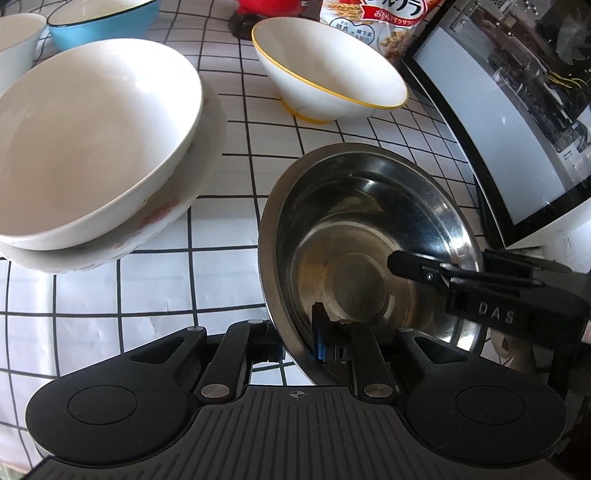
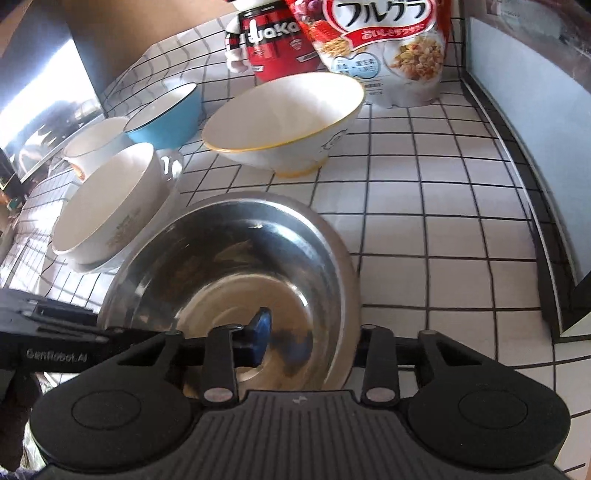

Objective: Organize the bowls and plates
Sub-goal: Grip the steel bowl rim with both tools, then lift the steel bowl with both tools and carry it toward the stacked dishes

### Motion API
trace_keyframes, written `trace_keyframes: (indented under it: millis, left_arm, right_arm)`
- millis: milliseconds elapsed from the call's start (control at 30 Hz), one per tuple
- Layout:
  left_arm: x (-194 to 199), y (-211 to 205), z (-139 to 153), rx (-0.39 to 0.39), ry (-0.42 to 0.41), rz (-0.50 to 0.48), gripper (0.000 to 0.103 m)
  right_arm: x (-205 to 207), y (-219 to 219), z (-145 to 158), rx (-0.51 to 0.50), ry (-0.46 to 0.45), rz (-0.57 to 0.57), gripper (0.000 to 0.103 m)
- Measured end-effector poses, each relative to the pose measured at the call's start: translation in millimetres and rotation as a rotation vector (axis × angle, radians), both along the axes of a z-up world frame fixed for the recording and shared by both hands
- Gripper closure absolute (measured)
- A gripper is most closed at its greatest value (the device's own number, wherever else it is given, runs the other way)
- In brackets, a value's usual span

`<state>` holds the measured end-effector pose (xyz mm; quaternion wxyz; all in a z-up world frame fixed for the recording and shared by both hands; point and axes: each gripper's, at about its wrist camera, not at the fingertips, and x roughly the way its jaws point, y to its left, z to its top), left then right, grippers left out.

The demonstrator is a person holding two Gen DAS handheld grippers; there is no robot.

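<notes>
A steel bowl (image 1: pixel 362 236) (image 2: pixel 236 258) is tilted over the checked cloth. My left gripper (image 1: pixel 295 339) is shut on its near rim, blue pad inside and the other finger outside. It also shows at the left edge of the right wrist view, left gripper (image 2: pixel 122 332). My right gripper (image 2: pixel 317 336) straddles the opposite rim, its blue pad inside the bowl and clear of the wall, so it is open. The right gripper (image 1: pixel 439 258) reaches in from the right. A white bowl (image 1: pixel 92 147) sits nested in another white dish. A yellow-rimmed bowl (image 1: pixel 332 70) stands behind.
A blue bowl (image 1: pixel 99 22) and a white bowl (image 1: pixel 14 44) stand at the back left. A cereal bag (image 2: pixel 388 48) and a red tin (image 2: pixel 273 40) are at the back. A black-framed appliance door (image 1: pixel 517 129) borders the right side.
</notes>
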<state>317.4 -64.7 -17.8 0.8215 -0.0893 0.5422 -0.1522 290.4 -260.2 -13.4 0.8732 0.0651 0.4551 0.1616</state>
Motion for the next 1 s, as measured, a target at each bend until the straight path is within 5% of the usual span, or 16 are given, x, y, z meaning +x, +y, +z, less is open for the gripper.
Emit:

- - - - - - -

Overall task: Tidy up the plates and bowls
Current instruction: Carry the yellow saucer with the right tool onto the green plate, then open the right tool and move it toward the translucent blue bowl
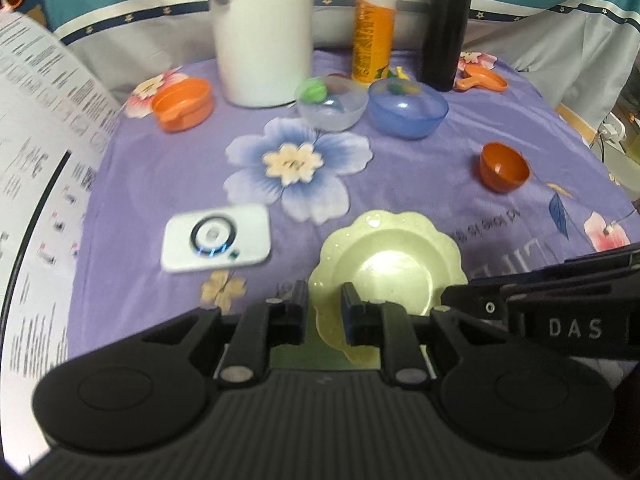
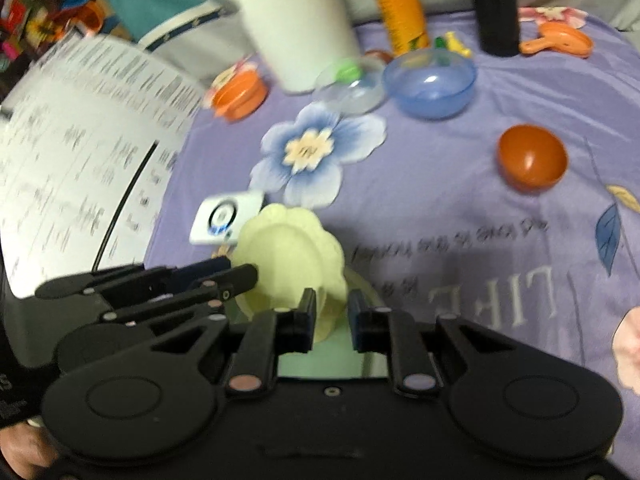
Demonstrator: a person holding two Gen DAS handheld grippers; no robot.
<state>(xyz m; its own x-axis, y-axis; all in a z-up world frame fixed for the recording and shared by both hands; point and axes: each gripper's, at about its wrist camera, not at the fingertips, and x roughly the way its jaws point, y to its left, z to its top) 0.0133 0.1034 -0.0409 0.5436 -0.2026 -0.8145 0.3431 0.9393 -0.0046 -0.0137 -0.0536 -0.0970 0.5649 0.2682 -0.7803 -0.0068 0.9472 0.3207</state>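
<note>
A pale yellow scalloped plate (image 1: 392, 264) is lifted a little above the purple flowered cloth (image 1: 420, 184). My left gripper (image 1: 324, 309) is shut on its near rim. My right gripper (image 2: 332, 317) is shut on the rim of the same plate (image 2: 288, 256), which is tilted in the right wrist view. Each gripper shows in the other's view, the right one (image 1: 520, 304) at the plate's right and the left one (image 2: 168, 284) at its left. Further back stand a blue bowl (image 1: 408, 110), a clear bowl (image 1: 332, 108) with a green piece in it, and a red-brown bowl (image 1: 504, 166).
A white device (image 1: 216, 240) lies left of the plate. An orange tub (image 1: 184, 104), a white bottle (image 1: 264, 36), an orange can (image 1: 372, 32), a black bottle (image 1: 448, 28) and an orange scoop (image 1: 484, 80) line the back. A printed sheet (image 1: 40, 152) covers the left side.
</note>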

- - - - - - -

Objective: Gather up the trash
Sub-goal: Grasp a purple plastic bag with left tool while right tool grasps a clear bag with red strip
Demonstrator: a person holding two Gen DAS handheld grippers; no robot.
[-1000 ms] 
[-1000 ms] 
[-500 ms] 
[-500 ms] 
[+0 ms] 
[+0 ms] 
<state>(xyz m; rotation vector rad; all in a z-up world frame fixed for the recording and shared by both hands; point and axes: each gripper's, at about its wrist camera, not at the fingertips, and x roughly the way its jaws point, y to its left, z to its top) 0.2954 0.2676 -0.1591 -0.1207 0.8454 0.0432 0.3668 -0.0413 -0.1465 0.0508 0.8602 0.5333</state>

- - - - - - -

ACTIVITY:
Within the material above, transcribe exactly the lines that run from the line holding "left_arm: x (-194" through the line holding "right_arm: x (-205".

SOLVED EXERCISE:
  left_arm: x (-194 to 199), y (-211 to 205), z (-139 to 153), rx (-0.39 to 0.39), ry (-0.42 to 0.41), rz (-0.50 to 0.48), gripper (0.000 to 0.103 m)
  right_arm: x (-205 to 207), y (-219 to 219), z (-145 to 158), rx (-0.51 to 0.50), ry (-0.46 to 0.45), rz (-0.57 to 0.57), gripper (0.000 to 0.103 m)

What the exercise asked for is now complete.